* The task: Print the listing as it stands, omitting all images.

··········

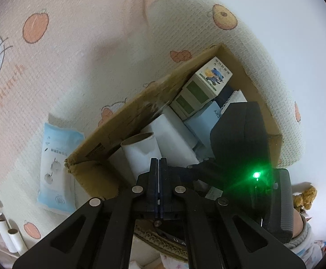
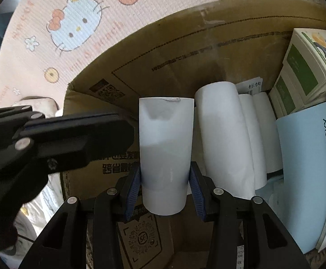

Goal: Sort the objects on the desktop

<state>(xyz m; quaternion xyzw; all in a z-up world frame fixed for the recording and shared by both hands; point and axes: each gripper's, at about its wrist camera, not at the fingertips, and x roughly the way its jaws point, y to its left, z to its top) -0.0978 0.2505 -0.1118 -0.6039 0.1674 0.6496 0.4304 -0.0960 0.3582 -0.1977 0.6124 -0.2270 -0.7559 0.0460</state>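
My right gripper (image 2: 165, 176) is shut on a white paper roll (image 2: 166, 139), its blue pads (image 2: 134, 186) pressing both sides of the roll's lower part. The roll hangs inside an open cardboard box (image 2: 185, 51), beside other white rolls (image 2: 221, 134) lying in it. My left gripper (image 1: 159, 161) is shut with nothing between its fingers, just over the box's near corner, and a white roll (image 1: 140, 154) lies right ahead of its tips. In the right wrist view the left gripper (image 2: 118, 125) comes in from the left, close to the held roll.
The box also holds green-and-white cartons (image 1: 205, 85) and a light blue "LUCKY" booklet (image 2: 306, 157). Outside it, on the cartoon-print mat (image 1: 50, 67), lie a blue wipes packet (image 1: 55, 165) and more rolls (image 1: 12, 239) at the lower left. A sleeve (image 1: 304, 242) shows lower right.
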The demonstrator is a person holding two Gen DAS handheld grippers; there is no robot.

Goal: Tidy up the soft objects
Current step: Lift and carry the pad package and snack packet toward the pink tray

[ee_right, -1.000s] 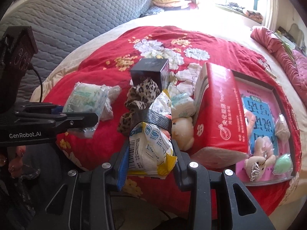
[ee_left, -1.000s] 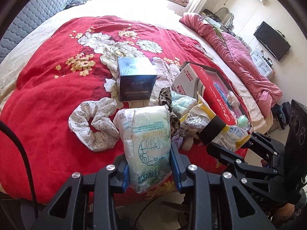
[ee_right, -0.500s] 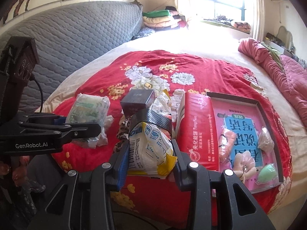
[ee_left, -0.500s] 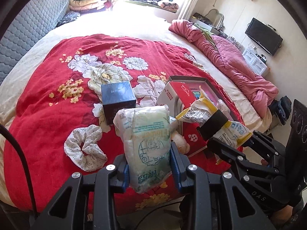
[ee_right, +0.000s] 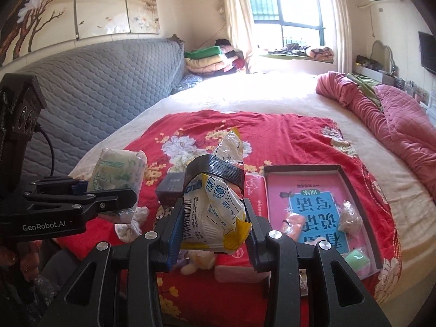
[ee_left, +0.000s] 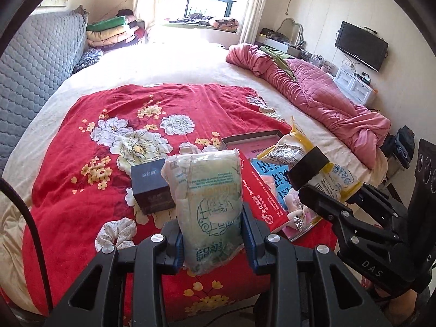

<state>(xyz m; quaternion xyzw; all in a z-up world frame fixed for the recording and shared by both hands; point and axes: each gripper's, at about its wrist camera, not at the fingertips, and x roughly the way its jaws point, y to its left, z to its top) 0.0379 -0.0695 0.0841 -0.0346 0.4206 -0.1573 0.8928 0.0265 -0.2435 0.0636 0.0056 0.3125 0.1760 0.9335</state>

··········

* Answer box:
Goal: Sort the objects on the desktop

<state>(xyz m; quaternion xyzw; all in a z-up world frame fixed for the recording and shared by both hands; point and axes: each gripper's, at about its wrist camera, not at the fingertips, and x roughly the way its jaws point, y to its left, z to its top) -0.0978 0.2505 -0.1118 -0.6039 0.1674 0.6496 0.4304 -0.0960 0.3582 -0.1977 0.6124 -0.2270 -0.7559 0.0460</state>
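My right gripper (image 2: 165, 176) is shut on a white paper roll (image 2: 166, 139), its blue pads (image 2: 134, 186) pressing both sides of the roll's lower part. The roll hangs inside an open cardboard box (image 2: 185, 51), beside other white rolls (image 2: 221, 134) lying in it. My left gripper (image 1: 159, 161) is shut with nothing between its fingers, just over the box's near corner, and a white roll (image 1: 140, 154) lies right ahead of its tips. In the right wrist view the left gripper (image 2: 118, 125) comes in from the left, close to the held roll.
The box also holds green-and-white cartons (image 1: 205, 85) and a light blue "LUCKY" booklet (image 2: 306, 157). Outside it, on the cartoon-print mat (image 1: 50, 67), lie a blue wipes packet (image 1: 55, 165) and more rolls (image 1: 12, 239) at the lower left. A sleeve (image 1: 304, 242) shows lower right.
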The demonstrator is a person holding two Gen DAS handheld grippers; there is no robot.

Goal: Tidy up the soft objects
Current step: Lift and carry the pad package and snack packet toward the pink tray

[ee_right, -1.000s] 
[ee_left, -1.000s] 
[ee_right, -0.500s] 
[ee_left, -0.500s] 
[ee_right, +0.000s] 
[ee_left, +0.000s] 

<state>(xyz m; quaternion xyzw; all in a z-up world frame fixed for the recording and shared by both hands; point and axes: each gripper's, at about its wrist camera, not at the fingertips, and x roughly the way its jaws point, y to its left, z to its top) 0.0379 -0.0695 0.0841 -0.0346 0.4206 -0.1573 0.8928 0.0265 -0.2435 0.0636 0.0056 0.3125 0.1760 0.9335</state>

That is the complete answer.